Senza-titolo-1msXGqZZNcuEOs Senza-titolo-1msXGqZZNcuEOs

Giacomo Frison

Hiking is like being a lightweight pencil

#SALEWAFACES

On Altripiani trips, we often find that we are the only people in a certain terrain at a certain time. We are surrounded by nature and have the privilege to take in the landscape and photograpgh it, with no one else around.

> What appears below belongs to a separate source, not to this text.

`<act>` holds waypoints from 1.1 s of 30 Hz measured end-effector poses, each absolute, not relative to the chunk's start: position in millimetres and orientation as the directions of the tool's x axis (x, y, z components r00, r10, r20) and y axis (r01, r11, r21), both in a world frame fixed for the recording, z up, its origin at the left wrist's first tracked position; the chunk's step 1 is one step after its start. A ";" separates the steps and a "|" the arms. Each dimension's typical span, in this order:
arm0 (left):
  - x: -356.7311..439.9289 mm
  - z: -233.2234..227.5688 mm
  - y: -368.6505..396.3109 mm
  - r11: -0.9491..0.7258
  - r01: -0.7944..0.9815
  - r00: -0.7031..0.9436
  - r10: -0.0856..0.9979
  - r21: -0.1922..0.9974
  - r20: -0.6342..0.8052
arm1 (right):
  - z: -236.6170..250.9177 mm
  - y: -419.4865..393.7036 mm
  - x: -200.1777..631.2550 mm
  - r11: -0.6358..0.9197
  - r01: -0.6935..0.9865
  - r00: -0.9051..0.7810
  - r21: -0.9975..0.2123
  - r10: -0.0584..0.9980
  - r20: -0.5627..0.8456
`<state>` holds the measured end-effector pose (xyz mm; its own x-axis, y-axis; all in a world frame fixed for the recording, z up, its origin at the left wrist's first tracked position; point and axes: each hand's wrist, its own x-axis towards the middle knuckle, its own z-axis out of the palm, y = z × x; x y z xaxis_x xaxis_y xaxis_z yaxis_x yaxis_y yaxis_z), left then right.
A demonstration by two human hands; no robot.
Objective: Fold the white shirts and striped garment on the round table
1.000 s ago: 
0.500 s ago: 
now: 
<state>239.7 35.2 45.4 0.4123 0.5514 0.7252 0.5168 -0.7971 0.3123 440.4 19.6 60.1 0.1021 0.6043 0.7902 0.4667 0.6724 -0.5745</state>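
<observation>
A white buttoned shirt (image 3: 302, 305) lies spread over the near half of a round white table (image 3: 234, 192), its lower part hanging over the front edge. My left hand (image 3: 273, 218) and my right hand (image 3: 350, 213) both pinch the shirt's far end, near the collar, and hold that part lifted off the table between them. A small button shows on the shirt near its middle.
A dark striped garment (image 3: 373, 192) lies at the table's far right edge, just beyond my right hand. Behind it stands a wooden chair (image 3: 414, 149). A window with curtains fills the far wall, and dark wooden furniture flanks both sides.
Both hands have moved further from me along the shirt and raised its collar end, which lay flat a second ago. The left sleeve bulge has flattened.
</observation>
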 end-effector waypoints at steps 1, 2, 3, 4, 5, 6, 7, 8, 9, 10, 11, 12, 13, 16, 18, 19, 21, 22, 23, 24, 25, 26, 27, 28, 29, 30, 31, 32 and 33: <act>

It is a magical sensation. You have just taken a wonderful landscape photo and all of a sudden you yourself are a dot in this infinity of colours. You are part of it, something unique, which is rare nowadays. You feel alone and you feel good. A reason for moving on, for letting curiosity take you beyond that mountain and discovering what still lies ahead. Whenever exhaustion is upon us, we remind ourselves to keep going, as every time we make progress to a new landscape, we will be rewarded with a higher, broader view.
The solidarity we felt out here might resemble that moment when you see a slope of untouched snow. You begin to slide your skis along the fresh snow, pressing down on your legs with force to line up that first curve.
What we continuously see with our eyes affects our soul and begins to circulate within us. Every day spent out here, results in another night of peacefully unrolling our sleeping bag before falling fast asleep. There are entire days where we don't see a soul and we can really pick and choose where to pitch up our tents for the night. Other times we move from one village to the next, “escorted” by curious children or inquisitive elderly people who ask us where we've come from and in what direction we are headed. We are invited into the Berber houses for tea by almost every local, both to indulge in conversation and to escape the heat of the outdoors. Sometimes, however, we prefer to continue hiking without breaking the pace, because over the years we have learned that a glass of tea in Morocco often turns into a full-course meal.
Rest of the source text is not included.